WHAT THE TASK REQUIRES:
Retype, without any change, the first line of the records and every line after it through the one containing "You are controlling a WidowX".
SUPPLIED RECORDS: Begin
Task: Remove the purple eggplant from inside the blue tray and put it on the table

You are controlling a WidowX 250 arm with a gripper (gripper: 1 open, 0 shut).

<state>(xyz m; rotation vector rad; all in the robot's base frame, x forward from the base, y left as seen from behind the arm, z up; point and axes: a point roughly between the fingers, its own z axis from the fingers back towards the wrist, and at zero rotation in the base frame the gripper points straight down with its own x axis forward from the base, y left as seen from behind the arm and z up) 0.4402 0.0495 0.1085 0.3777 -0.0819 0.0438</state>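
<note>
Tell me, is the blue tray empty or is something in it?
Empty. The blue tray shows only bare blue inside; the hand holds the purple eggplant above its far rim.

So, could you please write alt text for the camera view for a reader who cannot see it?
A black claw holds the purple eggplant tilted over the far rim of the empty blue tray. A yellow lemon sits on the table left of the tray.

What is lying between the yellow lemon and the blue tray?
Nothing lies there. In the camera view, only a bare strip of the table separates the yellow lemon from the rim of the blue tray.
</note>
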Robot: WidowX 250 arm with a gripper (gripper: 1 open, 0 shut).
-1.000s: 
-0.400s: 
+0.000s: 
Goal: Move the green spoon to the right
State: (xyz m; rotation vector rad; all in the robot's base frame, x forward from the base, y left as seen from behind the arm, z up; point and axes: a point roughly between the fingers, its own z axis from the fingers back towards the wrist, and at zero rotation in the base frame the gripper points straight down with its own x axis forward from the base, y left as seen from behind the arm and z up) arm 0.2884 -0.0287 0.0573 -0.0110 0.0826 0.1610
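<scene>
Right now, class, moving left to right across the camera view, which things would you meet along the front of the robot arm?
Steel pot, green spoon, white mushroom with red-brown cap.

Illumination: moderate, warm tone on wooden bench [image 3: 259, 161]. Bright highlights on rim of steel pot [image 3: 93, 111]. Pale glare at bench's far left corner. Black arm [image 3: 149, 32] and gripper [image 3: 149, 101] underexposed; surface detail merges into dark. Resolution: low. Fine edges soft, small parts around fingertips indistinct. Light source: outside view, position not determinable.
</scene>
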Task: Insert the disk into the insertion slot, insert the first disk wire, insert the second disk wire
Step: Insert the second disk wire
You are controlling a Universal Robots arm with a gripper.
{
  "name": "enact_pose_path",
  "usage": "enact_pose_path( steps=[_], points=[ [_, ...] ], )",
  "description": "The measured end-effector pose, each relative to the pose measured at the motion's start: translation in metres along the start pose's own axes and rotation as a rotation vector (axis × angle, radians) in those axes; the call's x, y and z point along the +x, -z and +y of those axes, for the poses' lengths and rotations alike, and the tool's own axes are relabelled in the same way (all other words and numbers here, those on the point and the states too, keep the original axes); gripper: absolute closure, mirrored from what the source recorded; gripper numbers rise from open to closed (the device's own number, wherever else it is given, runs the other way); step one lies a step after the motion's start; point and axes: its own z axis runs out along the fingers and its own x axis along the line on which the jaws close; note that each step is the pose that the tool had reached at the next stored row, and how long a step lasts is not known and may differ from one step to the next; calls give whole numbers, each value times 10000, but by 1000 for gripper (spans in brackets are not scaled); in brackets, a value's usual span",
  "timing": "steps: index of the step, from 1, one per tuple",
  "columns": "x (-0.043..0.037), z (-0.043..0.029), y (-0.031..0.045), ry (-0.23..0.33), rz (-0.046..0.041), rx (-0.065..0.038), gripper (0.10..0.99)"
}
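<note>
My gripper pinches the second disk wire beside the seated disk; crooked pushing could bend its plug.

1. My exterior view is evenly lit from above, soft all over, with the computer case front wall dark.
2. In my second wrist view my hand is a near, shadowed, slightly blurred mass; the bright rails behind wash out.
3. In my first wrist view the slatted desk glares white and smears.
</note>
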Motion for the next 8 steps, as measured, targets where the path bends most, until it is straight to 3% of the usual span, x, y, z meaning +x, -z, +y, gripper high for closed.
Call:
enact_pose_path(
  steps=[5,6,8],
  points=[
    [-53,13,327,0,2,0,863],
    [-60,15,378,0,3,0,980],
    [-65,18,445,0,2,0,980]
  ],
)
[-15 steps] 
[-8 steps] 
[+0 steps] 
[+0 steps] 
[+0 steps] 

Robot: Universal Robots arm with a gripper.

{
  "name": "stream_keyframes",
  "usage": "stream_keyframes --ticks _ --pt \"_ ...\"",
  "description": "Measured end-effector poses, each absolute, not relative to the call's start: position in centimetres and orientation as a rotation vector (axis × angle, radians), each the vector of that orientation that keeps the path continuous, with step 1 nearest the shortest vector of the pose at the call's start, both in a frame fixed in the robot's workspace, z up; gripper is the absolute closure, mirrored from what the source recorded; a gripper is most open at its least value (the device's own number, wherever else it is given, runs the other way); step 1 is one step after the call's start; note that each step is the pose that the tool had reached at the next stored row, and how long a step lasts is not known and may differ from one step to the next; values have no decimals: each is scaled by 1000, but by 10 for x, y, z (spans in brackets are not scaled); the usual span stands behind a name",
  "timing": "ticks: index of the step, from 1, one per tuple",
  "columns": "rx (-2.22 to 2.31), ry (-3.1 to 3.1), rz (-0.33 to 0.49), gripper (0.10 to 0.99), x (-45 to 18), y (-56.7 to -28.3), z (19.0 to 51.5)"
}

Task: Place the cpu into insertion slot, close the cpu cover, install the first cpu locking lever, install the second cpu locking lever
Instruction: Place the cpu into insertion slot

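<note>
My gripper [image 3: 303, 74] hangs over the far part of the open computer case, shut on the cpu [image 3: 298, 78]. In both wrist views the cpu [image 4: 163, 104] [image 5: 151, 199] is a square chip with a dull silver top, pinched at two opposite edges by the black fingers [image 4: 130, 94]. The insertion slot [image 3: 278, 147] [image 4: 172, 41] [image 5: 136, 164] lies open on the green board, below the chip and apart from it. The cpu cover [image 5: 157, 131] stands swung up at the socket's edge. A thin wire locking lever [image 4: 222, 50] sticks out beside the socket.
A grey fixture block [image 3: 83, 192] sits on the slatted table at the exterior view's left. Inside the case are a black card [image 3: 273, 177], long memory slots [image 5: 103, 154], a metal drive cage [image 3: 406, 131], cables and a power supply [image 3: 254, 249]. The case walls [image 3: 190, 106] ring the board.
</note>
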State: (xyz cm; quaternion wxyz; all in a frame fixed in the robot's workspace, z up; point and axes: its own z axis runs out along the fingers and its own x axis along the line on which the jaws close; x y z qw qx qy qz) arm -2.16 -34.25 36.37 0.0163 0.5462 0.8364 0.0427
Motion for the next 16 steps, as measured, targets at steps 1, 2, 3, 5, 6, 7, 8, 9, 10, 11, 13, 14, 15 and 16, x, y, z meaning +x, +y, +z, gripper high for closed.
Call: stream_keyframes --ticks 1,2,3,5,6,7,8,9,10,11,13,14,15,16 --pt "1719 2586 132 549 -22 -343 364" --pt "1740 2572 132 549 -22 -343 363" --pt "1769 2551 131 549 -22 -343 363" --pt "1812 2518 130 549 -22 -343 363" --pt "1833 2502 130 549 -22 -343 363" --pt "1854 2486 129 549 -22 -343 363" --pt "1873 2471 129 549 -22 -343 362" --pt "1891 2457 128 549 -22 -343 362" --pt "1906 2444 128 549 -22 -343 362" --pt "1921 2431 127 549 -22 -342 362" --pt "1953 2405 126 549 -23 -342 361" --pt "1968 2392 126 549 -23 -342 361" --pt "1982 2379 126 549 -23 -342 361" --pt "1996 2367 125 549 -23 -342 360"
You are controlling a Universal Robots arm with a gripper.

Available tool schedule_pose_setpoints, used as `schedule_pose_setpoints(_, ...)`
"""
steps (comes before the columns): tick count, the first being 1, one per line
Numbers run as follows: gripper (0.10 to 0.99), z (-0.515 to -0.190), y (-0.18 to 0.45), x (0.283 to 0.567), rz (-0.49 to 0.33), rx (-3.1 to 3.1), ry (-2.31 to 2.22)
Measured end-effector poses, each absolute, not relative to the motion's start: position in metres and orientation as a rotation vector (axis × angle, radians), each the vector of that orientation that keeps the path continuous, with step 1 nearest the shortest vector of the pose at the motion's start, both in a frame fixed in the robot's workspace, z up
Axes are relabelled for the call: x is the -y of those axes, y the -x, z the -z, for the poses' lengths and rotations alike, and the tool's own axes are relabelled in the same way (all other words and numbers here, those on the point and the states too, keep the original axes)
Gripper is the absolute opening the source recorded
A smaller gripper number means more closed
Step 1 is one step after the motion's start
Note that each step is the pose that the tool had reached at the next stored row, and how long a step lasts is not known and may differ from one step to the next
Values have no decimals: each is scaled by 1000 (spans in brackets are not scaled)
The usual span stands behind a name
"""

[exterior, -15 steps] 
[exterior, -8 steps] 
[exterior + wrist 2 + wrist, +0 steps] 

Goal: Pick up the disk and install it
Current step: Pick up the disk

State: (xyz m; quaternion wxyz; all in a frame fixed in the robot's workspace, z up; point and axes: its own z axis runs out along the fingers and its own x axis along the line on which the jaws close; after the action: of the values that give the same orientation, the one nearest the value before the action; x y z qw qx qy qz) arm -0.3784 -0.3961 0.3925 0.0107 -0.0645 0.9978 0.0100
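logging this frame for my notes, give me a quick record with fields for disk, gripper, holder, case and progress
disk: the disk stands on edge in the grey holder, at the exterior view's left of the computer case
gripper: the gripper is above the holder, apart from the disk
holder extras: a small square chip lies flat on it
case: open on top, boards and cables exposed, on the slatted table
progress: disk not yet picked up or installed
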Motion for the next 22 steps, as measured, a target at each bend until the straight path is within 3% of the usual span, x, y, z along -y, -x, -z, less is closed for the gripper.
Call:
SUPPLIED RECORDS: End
ANSWER FOR THIS EXERCISE:
Task: Remove the purple eggplant from inside the blue tray and put it on the table

You are controlling a WidowX 250 arm with a gripper (gripper: 1 open, 0 shut).

This exercise requires no further work.